ASSIGNED TASK - Exactly those lines from the one with "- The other" through the end of the listing below must be returned, and nothing else.

PROVIDED MATERIAL -
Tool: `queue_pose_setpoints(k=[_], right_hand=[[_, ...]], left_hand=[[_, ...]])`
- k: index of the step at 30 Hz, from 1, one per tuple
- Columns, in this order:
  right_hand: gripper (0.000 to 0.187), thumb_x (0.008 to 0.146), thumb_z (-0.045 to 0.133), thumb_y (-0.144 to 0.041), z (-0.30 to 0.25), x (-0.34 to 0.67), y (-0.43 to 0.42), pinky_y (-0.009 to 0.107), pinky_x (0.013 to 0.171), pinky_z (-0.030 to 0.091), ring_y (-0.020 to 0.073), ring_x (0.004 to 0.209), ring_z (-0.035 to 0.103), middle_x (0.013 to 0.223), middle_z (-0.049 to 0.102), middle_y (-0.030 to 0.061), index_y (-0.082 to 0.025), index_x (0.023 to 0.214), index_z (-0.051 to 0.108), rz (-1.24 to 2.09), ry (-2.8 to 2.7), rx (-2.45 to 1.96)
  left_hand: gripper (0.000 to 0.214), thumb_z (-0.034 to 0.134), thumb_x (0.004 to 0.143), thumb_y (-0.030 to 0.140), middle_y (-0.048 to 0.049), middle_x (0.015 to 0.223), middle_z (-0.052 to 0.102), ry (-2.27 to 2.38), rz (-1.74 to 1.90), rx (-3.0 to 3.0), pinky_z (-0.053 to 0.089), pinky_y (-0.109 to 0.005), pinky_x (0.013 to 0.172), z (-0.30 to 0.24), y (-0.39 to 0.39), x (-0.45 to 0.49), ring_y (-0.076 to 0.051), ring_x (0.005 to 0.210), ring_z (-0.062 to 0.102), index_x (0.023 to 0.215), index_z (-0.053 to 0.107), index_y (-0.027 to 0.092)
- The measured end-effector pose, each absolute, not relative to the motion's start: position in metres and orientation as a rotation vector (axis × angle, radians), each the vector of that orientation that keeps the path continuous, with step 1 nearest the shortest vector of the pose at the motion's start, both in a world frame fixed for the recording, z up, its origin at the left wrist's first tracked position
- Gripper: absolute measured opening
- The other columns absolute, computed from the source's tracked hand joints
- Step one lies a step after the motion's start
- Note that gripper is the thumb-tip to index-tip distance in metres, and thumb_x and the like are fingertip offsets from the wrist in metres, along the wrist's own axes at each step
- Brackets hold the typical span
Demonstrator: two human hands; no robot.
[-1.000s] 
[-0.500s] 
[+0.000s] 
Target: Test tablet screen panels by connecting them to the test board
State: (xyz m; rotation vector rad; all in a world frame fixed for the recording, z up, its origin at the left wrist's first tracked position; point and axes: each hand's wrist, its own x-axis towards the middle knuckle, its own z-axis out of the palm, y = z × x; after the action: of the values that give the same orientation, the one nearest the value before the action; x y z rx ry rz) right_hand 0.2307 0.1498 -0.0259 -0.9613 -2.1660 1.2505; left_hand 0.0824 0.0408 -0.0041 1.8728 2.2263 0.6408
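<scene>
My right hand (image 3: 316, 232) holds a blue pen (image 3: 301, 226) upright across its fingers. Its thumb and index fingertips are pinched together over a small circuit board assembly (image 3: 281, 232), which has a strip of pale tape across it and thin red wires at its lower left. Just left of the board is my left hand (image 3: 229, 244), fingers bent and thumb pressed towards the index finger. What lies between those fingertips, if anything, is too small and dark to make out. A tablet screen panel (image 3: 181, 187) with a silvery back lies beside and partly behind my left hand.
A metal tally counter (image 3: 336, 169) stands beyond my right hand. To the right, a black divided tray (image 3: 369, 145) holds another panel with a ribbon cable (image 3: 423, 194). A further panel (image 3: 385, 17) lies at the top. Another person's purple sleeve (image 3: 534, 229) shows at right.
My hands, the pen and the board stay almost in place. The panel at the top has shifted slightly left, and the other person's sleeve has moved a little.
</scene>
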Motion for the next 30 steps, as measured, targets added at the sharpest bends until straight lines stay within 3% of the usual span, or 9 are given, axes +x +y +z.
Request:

ANSWER BELOW -
- The other columns absolute, computed from the source's tracked hand joints
- Step one lies a step after the motion's start
- Note that gripper is the thumb-tip to index-tip distance in metres, and thumb_x and the like are fingertip offsets from the wrist in metres, along the wrist's own axes at each step
- Brackets hold the typical span
Demonstrator: two human hands; no robot.
[-1.000s] 
[-0.500s] 
[+0.000s] 
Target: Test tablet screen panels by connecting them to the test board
State: (xyz m; rotation vector rad; all in a world frame fixed for the recording, z up, its origin at the left wrist's first tracked position; point and axes: each hand's wrist, its own x-axis towards the middle knuckle, its own z-axis out of the palm, y = z × x; after the action: of the values that give the same orientation, the one nearest the value before the action; x y z rx ry rz) right_hand 0.2307 0.1498 -0.0259 -0.9613 -2.1660 1.2505; left_hand 0.0824 0.0408 -0.0041 1.8728 2.2263 0.6408
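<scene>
My right hand (image 3: 316, 232) holds a blue pen (image 3: 301, 226) upright across its fingers. Its thumb and index fingertips are pinched together over a small circuit board assembly (image 3: 281, 232), which has a strip of pale tape across it and thin red wires at its lower left. Just left of the board is my left hand (image 3: 229, 244), fingers bent and thumb pressed towards the index finger. What lies between those fingertips, if anything, is too small and dark to make out. A tablet screen panel (image 3: 181, 187) with a silvery back lies beside and partly behind my left hand.
A metal tally counter (image 3: 336, 169) stands beyond my right hand. To the right, a black divided tray (image 3: 369, 145) holds another panel with a ribbon cable (image 3: 423, 194). A further panel (image 3: 385, 17) lies at the top. Another person's purple sleeve (image 3: 534, 229) shows at right.
My hands, the pen and the board stay almost in place. The panel at the top has shifted slightly left, and the other person's sleeve has moved a little.
</scene>
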Motion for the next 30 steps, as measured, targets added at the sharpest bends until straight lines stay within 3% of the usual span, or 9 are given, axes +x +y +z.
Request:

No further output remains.